▶ **RECORDS FOR THE TASK**
——

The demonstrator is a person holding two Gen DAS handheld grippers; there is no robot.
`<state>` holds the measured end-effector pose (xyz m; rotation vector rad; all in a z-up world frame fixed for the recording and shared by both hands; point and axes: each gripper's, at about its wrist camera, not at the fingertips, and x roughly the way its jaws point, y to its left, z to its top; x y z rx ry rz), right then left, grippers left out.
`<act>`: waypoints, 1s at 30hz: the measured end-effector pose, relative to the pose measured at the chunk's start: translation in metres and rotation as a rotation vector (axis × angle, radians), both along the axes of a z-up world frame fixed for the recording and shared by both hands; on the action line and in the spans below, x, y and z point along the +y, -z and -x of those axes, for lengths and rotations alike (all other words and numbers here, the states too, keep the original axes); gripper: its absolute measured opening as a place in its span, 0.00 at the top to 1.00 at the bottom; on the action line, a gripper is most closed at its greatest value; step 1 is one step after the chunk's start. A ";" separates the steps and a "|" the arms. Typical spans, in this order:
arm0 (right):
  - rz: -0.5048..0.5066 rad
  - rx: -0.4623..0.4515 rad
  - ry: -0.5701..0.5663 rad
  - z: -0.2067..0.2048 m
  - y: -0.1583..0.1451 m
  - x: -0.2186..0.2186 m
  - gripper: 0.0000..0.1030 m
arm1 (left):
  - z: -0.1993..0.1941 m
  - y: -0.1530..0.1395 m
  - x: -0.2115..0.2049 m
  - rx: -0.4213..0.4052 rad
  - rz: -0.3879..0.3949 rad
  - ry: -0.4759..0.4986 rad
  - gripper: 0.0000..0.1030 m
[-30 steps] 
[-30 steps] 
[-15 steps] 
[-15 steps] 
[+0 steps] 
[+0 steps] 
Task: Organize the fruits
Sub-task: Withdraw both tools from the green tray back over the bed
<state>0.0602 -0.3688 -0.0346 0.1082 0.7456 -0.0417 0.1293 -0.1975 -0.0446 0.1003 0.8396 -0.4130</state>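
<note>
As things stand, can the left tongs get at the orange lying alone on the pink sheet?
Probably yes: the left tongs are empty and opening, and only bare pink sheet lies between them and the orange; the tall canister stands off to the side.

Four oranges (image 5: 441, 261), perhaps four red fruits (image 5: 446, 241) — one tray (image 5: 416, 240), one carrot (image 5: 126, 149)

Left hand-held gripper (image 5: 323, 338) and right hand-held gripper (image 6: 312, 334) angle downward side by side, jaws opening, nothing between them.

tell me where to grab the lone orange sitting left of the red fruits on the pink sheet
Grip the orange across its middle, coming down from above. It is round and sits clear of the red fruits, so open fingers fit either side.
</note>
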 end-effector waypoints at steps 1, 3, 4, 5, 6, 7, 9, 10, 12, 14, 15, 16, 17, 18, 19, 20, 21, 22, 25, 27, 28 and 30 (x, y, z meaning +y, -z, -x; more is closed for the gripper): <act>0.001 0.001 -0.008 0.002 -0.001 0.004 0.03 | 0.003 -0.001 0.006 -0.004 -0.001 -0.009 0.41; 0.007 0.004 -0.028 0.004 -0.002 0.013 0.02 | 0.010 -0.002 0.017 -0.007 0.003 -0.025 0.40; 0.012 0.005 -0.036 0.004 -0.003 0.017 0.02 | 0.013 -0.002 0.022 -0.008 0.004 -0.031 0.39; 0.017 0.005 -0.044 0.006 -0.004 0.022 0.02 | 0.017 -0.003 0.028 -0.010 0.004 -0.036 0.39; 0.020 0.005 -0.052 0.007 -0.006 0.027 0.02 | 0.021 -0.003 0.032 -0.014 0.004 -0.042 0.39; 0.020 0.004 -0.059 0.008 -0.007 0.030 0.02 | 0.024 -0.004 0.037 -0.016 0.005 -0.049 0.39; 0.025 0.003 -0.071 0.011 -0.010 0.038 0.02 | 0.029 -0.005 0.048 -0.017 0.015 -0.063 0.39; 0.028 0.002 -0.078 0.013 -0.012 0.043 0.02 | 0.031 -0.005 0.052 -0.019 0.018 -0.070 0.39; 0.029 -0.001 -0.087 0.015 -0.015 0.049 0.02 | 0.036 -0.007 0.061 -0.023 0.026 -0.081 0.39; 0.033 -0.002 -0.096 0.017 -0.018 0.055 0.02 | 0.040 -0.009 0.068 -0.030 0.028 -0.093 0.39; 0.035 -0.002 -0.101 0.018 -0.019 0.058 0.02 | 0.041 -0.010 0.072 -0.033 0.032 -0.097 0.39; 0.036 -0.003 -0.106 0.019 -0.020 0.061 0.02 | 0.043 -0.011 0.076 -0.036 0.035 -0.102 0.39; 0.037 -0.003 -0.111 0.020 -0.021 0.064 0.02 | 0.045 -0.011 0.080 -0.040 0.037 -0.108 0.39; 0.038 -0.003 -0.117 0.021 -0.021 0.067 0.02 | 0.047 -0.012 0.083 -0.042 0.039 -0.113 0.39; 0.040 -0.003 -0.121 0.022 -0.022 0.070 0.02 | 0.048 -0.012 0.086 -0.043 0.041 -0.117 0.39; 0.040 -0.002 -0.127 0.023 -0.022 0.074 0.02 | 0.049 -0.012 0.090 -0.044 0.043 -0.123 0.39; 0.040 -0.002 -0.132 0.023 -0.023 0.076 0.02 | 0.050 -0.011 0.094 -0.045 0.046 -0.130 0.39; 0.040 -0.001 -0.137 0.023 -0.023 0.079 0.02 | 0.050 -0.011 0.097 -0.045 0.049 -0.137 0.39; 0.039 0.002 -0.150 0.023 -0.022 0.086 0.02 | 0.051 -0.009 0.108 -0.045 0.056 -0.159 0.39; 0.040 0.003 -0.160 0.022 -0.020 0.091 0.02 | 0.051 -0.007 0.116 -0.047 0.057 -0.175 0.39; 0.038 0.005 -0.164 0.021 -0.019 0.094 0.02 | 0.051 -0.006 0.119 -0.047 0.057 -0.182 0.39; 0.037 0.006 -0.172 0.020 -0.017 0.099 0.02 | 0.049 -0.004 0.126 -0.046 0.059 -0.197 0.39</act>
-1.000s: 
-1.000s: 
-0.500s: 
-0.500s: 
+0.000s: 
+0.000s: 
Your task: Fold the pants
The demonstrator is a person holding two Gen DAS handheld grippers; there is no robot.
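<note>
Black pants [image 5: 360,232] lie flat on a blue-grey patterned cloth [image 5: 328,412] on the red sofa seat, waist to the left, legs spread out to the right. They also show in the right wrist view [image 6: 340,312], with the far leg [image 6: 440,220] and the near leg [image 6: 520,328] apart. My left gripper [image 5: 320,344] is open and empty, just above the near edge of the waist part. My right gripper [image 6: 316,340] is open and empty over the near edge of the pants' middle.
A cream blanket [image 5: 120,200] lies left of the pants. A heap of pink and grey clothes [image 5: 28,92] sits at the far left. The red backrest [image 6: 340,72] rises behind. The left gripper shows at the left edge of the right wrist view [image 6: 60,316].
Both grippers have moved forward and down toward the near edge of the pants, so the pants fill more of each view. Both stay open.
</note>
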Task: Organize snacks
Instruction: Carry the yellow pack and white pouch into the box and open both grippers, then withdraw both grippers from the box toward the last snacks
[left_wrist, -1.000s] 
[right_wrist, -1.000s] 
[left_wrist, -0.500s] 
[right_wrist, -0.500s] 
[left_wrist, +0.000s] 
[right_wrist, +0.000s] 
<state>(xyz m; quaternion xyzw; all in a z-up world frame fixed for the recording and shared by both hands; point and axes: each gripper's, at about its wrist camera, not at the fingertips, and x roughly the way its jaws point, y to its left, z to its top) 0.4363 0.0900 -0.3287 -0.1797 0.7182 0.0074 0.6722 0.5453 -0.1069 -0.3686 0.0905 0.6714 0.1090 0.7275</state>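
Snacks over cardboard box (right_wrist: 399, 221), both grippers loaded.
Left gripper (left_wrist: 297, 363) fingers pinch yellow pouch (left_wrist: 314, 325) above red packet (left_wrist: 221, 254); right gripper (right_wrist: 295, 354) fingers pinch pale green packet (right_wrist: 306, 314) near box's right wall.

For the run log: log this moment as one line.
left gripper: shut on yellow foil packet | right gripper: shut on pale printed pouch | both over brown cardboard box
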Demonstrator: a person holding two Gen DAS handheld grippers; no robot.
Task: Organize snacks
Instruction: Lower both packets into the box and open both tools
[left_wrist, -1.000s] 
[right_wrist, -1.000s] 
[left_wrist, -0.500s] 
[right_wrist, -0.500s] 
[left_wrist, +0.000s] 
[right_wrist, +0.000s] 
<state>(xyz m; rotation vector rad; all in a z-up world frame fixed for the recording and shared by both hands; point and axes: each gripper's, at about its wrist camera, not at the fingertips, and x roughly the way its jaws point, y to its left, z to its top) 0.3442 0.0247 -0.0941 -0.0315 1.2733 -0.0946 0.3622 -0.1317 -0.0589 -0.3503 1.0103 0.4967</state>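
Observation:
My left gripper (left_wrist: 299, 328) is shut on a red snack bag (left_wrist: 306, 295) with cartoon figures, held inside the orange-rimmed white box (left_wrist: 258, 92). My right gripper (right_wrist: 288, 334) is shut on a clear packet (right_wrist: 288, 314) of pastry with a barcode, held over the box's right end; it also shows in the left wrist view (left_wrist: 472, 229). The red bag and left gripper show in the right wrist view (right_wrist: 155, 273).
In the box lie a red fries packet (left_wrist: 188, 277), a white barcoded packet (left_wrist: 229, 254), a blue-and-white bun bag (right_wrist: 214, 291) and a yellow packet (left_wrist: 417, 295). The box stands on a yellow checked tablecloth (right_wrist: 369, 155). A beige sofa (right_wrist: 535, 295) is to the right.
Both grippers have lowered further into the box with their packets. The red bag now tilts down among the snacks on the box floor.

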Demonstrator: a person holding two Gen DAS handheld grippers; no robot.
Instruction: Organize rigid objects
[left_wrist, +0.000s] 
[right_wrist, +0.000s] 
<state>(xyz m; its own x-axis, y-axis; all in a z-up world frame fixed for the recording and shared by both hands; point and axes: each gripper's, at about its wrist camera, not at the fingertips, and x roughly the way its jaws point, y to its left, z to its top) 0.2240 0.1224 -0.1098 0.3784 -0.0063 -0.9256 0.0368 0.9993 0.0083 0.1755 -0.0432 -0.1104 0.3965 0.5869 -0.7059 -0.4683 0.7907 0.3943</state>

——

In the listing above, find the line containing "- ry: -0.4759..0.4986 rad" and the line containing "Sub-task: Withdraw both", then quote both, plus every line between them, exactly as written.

  - ry: -0.4759..0.4986 rad
  - gripper: 0.0000..0.1030 m
[-30 steps] 
[-30 steps] 
[-15 steps] 
[-15 steps] 
[+0 steps] 
[+0 steps] 
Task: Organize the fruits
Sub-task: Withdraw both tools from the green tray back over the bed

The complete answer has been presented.